JFK Jr. Would Have Gone on to Be President If He Hadn't Died in Plane Crash, Friend Believes
"At first, he ran from his father's legacy and he ended up running in circles," Steven M. Gillon says of President John F. Kennedy's son. "At the end of his life, he wanted to embrace his father's legacy"
It's been 21 years since the plane John F. Kennedy Jr. was piloting, carrying wife Carolyn Bessette and her sister Lauren Bessette, crashed into the Atlantic Ocean off of Martha's Vineyard — cutting short three lives so full of promise.
Had President John F. Kennedy's son lived, friend and historian Steven M. Gillon believes John would have made it to the White House just like his dad.
"John would have been president of the United States and I think the tone of our politics would have been completely different," says Gillon, a professor of American history at the University of Oklahoma whose biography of John, The Reluctant Prince, is now out in paperback. "John would be a force for healing and bringing people together."
"John thought he could inspire people — so I think about it often, how much better off our country would have been had John not made the foolish decision to take his plane up on the hot humid July evening," Gillon says.
He and John met when Gillon was John's teaching assistant at Brown University, and the two struck up a friendship lasting more than 20 years.
"John spent his whole life trying to figure out who he was and what his relationship was going to be to his father's legacy and for most of his life, he ran away from it," Gillon says. "And he ran away from it, because he wanted to find out who he really was, separate from the unique burden of his family."
Gillon continues: "The other layer to the tragedy is that, by 1999, he figured out who he is. And what he discovered is yes, he wants to go into politics. He wants to be his father's son. But he dies just at the moment when he discovers who he is. The one thing John will always share with his father is this sense of what might have been."
From the moment in 1963 when young John saluted his father's casket, "all the unfulfilled hopes and expectations transferred to him," says Gillon.
But John wrestled with those expectations for many years.
"At first he needed to find himself," Gillon says. "At first, he ran from his father's legacy and he ended up running in circles. At the end of his life, he wanted to embrace his father's legacy."
Gillon recalls that "John said, 'What people need is hope, realistic hope and they need to know that tomorrow is going to be better than today.' That's what his dad did as well as anyone since Franklin D. Roosevelt, and John understood that."
"John wasn't book smart," Gillon adds, "but he had the best instincts of anyone I ever met. He could read a person, read a room — the instincts you have to have as a politician."

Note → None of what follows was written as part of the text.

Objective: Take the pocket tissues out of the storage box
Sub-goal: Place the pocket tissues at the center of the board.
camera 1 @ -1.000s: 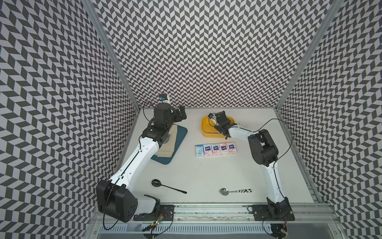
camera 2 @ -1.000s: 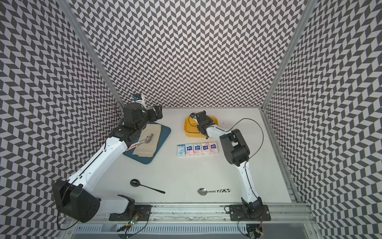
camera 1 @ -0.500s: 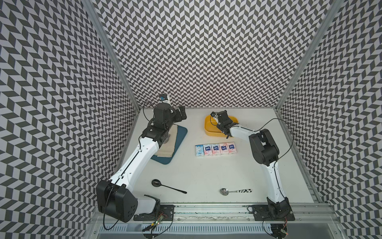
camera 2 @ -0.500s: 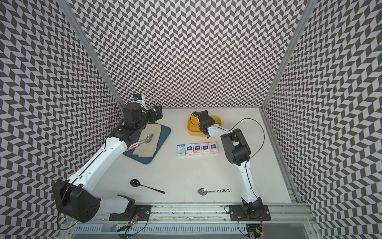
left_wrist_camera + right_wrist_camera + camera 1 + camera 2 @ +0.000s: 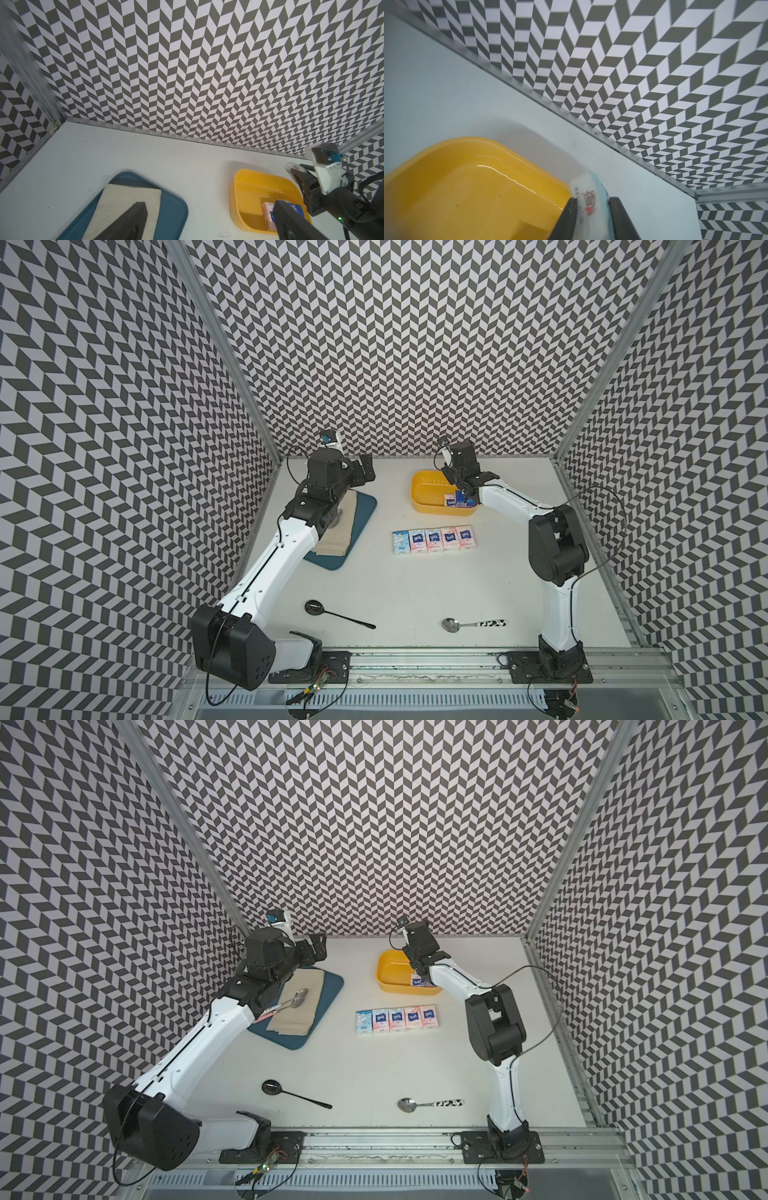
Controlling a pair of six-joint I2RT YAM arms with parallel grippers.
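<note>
Bright, even, diffuse light from above, shadows faint and soft; both top views sharp, walls bowed at edges; right wrist view soft, glare streak on storage box (image 5: 471,178), tissue pack (image 5: 588,199) blurred.

The right tool (image 5: 449,473) is hanging over a yellow box (image 5: 428,493), tissue packs (image 5: 449,500) lying just beneath it, a row of packs (image 5: 433,540) sitting well apart.

nothing legible tbh | held pack (image 5: 588,197): red print, blurry | row of packs (image 5: 434,540), 6 o'clock of yellow box (image 5: 436,508): blue logos, too small | dark blue pack (image 5: 296,209): white lettering, unreadable
</note>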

"The other thing about John: You cannot discount his impact on people, what happened when he walked into a room," says Gillon. "John inspired memories. For an older generation, he represented the unfulfilled possibilities of his father. For a younger generation, he represented a new style of leadership. I don't think you can discount the emotional connection that John had with the American public. He understood that power. For most of his life, he tried to avoid it but if it came to the point where he was running for office, he knew how to use it."
In his biography of John, Gillon recounts a haunting comment John once made to one of his closest friends, Rob Littell: "They were watching the inauguration of Bill Clinton and he said 'I want to go home.' For him, going home was the White House. And by 1999, he's actively talking to people, finding the opening — what office he's going to run for and actively strategizing how he's going to make his next steps into politics."
Indeed, friends say that before his death John had begun exploring the idea of running for New York governor.
"The John who would have been elected president would have been different than the John that founded George magazine," says Gillon.
"I'm perfectly aware of his limitations," Gillon adds. "John wasn't ready at the age of 38 to be president, and he wouldn't have been at 42, the age his father was elected. But he would have been, if he had continued the same process that he had shown over the past 15 years of his life."
The world will never know.
"With John's death came the end of Camelot," says Gillon, referring to the halo of his father's approximately 1,000 days in the White House, before the 1963 Kennedy assassination.
"A lot of the family mystique revolved around his father, the emotional connection that the public had to John's father," Gillon says. "John was his father's son. John was the only one who could have carried his family legacy into the future. All the expectations for that were placed on him."
"John's father is frozen in time," says Gillon, "and now John is too. We can't see how he would have evolved." Or what might have been.
"John had the potential to unite a nation that has become so divided," his friend says. "It would have been a huge undertaking and a reasonable person would say no one person could have done that, even someone whose name was John F. Kennedy Jr.. But those of us who knew him think that he could have made a difference."